A 6ª sessão da CPI da ciclovia Tim Maia ouviu, na terça-feira (15), técnicos da Secretaria de Conservação e Meio Ambiente da prefeitura (Seconserma). Eles integraram o processo de licenciamento ambiental na época da construção da via.

O engenheiro Luis Fábio Cruz e o arquiteto Alberto Luiz Marques Cabral afirmaram que a avaliação foi de que a ciclovia era um “empreendimento de impacto local” e, por isso, não havia necessidade do projeto passar pelo crivo de órgãos ambientais.

Quando indagados pelo presidente da CPI, o vereador Renato Cinco (PSOL), sobre quais eram os critérios para essa avaliação, eles disseram que se basearam na legislação ambiental do Estado, a partir de um questionário sobre a obra. No entanto, não souberam dizer quem preencheu tal documento, se foi a Geo-Rio ou a própria empresa contratante.

 

“O principal objetivo da reunião era entender por que que não houve o Estudo de Impacto Ambiental para autorização da obra da ciclovia. Os técnicos aqui presentes disseram que a obra foi considerada de impacto local. Agora a dúvida é se essa caracterização foi correta. Isso não foi bem esclarecido aqui e vamos ter que investigar isso. Temos que avaliar os relatórios preenchidos para se chegar a essa conclusão e avaliar se realmente essa obra poderia ter sido caracterizada como de impacto local. Uma das consequências da dispensa do EIA-RIMA foi a não realização de Audiências Públicas e isso é uma perda muito grande para uma obra desse porte, custo e localização”, avaliou Cinco.

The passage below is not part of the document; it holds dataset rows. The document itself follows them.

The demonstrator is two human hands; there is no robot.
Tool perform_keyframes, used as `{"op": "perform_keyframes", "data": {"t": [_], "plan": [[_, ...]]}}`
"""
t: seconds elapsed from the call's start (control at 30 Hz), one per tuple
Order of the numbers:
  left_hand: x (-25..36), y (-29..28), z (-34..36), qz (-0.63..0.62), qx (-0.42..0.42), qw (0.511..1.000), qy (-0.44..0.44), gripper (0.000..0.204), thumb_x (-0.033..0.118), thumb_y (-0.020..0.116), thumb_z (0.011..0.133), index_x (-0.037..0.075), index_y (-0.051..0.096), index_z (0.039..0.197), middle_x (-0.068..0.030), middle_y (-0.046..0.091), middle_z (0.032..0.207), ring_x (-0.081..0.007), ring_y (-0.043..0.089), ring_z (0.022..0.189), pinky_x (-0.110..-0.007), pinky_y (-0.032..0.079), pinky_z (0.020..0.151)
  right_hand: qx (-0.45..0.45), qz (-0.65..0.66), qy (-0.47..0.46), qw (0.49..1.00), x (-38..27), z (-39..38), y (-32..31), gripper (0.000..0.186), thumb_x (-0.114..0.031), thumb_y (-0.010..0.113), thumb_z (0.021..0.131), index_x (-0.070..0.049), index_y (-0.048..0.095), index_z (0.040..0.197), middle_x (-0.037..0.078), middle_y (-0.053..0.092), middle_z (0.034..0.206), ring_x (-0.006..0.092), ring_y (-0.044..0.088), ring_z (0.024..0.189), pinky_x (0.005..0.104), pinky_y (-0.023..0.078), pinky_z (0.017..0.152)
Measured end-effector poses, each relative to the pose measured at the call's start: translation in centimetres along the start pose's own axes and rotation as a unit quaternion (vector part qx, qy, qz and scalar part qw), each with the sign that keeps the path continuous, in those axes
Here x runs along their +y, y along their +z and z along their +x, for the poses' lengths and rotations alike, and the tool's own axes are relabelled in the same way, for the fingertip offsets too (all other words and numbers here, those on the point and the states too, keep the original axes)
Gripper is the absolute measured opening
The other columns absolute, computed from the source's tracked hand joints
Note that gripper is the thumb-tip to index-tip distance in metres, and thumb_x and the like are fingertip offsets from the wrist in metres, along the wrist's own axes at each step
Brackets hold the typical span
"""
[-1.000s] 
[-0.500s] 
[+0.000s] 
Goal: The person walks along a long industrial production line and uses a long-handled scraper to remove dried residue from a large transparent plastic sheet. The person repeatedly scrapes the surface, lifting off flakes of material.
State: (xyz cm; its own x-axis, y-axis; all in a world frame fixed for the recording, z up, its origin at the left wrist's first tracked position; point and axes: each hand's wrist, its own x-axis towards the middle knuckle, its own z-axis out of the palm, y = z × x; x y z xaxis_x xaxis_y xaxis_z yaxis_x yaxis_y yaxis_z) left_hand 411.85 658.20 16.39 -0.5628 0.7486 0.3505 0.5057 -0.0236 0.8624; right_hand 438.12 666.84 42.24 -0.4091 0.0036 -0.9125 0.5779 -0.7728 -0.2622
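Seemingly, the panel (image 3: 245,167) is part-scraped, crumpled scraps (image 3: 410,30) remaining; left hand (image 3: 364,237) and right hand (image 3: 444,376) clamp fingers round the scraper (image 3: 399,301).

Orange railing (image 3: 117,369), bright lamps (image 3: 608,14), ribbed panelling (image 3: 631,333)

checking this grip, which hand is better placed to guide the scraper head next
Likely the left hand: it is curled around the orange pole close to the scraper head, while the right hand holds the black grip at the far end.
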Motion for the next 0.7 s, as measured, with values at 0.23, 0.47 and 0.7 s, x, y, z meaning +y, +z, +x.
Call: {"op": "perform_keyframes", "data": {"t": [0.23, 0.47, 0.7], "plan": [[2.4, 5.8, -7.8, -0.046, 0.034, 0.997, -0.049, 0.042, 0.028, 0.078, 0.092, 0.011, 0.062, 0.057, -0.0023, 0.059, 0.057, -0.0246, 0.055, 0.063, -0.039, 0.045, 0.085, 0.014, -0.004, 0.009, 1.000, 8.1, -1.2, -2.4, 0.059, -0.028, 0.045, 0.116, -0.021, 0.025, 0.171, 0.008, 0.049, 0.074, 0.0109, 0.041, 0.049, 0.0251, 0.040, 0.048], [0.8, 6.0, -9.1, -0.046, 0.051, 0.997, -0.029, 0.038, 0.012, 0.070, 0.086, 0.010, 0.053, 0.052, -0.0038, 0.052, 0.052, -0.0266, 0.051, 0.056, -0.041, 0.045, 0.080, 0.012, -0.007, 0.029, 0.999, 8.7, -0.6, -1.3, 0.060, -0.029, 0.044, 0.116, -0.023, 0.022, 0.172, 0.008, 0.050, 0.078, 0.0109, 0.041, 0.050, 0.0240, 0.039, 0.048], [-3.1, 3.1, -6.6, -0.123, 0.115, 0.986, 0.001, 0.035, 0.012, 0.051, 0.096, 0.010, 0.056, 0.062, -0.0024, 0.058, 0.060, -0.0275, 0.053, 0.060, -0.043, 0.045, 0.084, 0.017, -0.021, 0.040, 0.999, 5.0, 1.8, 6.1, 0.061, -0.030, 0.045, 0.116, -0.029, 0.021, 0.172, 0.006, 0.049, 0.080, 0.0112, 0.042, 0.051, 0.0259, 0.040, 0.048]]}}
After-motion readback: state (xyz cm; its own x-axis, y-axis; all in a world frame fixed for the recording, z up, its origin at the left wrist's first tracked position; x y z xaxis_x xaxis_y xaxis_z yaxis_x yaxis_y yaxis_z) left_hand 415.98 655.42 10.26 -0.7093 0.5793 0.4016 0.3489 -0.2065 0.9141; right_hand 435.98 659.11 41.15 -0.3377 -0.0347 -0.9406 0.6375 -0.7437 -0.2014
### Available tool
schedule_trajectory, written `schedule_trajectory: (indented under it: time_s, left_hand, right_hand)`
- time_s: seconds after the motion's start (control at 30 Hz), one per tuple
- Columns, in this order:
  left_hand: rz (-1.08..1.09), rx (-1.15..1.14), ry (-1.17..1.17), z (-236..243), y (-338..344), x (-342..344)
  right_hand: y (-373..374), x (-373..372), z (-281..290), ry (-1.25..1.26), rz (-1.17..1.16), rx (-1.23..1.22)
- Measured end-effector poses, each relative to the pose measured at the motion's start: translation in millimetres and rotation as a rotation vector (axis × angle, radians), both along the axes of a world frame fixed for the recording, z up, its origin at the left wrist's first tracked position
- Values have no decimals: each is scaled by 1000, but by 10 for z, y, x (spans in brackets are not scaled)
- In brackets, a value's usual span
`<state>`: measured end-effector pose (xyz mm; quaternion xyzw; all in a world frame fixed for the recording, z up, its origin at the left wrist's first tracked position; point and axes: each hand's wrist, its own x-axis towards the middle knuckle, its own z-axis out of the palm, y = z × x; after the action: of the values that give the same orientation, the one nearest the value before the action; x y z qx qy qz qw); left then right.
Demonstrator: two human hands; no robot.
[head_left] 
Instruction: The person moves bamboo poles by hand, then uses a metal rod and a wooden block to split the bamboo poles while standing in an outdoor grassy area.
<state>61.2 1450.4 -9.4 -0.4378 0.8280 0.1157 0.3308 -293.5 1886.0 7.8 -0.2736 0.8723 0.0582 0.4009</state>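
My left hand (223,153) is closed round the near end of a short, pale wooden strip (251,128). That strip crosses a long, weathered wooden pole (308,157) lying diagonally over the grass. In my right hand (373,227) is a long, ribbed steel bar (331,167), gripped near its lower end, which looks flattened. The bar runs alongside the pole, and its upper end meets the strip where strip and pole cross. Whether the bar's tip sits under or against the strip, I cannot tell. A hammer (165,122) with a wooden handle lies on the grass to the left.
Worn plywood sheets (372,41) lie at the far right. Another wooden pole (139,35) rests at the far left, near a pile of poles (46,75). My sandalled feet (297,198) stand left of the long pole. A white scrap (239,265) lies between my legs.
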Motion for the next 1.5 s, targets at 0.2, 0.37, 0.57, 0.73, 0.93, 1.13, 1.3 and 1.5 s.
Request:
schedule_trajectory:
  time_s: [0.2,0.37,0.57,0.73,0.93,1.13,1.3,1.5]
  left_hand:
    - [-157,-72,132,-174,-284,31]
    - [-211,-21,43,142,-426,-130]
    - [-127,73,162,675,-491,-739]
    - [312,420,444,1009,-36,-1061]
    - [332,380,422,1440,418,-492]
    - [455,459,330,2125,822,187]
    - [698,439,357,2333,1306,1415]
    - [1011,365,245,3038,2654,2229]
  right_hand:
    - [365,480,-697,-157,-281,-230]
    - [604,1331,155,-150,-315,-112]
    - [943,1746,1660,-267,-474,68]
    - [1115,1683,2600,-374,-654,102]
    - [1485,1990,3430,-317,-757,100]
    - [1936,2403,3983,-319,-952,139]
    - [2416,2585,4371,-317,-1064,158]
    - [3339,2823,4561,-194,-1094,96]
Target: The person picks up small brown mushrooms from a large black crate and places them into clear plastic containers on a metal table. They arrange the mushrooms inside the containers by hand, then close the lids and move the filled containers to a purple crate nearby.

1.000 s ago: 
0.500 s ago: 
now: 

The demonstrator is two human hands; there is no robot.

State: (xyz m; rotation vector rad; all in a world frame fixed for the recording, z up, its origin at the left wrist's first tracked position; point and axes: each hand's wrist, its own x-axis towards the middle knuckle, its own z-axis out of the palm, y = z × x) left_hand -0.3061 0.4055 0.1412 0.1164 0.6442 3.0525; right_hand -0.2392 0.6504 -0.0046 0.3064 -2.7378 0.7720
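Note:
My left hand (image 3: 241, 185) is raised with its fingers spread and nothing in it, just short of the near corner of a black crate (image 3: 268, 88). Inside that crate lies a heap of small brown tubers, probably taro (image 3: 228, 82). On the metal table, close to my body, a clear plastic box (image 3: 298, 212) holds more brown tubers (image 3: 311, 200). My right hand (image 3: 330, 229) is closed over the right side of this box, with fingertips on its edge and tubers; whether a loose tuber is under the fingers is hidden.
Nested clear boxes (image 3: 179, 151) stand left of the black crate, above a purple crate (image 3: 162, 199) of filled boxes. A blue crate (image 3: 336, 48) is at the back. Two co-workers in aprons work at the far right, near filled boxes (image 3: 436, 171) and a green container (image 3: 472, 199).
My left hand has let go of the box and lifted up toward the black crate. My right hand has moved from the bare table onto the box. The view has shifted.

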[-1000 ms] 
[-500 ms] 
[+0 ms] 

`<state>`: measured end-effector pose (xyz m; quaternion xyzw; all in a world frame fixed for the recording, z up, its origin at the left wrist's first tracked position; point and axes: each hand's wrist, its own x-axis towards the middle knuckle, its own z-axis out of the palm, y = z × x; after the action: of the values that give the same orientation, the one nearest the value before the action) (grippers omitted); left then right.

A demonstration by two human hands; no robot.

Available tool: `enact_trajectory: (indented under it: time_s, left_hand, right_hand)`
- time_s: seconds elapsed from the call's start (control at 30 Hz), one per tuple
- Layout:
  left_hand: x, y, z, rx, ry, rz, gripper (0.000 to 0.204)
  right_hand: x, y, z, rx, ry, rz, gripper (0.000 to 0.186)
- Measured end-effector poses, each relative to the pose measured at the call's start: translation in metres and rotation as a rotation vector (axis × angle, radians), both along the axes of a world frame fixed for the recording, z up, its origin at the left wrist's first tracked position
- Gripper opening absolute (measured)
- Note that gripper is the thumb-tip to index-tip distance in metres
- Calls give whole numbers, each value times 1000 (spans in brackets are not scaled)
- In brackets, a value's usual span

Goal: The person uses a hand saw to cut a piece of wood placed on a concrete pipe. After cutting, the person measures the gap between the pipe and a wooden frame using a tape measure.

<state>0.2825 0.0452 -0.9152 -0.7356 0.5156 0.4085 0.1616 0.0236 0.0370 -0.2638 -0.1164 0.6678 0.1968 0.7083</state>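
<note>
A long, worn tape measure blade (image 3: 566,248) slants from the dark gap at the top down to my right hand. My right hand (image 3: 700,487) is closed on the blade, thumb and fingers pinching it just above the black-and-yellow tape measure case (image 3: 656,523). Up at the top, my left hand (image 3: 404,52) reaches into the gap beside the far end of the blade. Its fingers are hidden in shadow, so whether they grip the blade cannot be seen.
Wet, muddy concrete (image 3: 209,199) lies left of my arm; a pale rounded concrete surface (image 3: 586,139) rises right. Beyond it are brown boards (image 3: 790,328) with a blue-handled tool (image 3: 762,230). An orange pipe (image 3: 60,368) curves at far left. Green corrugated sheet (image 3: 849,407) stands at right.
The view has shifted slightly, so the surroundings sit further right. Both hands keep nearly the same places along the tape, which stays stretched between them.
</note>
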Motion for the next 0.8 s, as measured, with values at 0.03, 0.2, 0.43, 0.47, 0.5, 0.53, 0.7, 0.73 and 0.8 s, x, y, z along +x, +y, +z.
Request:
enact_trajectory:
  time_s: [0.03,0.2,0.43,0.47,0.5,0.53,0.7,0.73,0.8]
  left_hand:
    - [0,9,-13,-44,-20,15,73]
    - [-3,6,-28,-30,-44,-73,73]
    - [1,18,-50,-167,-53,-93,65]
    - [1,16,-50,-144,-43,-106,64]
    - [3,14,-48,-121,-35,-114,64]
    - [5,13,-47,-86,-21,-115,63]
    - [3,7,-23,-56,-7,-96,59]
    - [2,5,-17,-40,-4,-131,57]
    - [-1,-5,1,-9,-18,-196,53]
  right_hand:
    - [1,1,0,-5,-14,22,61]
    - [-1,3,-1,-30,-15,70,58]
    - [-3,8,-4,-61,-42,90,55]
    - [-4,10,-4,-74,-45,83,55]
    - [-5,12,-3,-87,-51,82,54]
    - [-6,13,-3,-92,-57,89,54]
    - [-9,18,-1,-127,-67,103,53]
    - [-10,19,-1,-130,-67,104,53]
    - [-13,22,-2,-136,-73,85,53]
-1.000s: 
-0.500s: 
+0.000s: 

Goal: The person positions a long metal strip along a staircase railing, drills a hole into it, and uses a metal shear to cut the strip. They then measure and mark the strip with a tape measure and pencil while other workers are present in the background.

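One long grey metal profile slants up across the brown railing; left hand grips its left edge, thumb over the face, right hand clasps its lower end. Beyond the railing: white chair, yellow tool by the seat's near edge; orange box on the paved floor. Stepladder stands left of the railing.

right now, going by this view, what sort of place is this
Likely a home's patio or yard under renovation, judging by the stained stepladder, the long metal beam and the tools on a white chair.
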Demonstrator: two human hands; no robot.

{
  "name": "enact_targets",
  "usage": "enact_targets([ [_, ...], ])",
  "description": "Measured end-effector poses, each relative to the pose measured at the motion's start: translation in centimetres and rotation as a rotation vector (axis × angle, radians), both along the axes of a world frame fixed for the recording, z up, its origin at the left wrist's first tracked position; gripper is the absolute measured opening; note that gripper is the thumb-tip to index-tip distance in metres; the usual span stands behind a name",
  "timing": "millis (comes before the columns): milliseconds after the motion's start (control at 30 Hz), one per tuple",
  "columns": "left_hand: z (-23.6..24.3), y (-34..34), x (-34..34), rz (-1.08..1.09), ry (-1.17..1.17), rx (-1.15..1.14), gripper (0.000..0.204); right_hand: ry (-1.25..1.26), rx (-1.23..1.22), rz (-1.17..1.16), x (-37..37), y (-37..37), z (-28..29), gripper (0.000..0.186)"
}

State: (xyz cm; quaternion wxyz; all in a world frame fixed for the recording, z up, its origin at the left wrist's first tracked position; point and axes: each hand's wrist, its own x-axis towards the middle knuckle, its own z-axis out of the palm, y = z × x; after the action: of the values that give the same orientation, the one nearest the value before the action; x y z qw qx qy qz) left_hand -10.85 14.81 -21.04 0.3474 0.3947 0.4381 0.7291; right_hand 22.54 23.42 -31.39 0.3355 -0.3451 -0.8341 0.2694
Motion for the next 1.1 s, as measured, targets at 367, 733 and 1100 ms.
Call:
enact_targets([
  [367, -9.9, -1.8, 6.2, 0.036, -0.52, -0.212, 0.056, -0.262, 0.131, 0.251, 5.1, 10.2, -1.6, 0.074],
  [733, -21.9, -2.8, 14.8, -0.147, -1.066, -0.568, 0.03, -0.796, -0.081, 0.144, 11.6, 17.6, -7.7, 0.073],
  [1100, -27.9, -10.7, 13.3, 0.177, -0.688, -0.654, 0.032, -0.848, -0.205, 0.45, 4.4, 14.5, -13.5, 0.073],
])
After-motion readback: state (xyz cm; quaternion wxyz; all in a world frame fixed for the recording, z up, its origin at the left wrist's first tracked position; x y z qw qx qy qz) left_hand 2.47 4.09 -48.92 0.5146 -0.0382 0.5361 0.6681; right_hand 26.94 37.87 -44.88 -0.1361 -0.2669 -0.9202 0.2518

Mesmo quando questionados sobre o distanciamento da pista, devido à tubulação da CEDAE, os técnicos insistiram que a obra nada mais era do que uma faixa a mais na já construída Avenida Niemeyer. O fato foi amplamente questionado pelos presentes. O técnico da prefeitura insistiu na afirmação.

“Apesar de ser uma estrutura nova, não era uma via nova”, disse Luis Fábio Cruz.

Renato Cinco questionou os representantes da secretaria sobre uma possível pressão política para a aceleração da obra. Os técnicos negaram diversas vezes qualquer interferência, mas afirmaram que o empreendimento tinha interesse público devido à realização das Olimpíadas.

Para esclarecer tantas questões, os membros da CPI aprovaram durante a sessão a requisição do inteiro teor do processo de licenciamento ambiental da obra e a convocação de representantes do Instituto Estadual do Ambiente, da CEDAE e do Instituto do Patrimônio Histórico Artístico Nacional (IPHAN).

Também será convocado a depor o então Secretário de Meio Ambiente da época, o engenheiro Carlos Alberto Muniz.

A próxima sessão da CPI ocorrerá na terça-feira (22), às 13h. Foi confirmada a presença de representantes do Consórcio Contemat-Concrejato. A reunião acontecerá na Sala das Comissões da Câmara Municipal e será aberta ao público.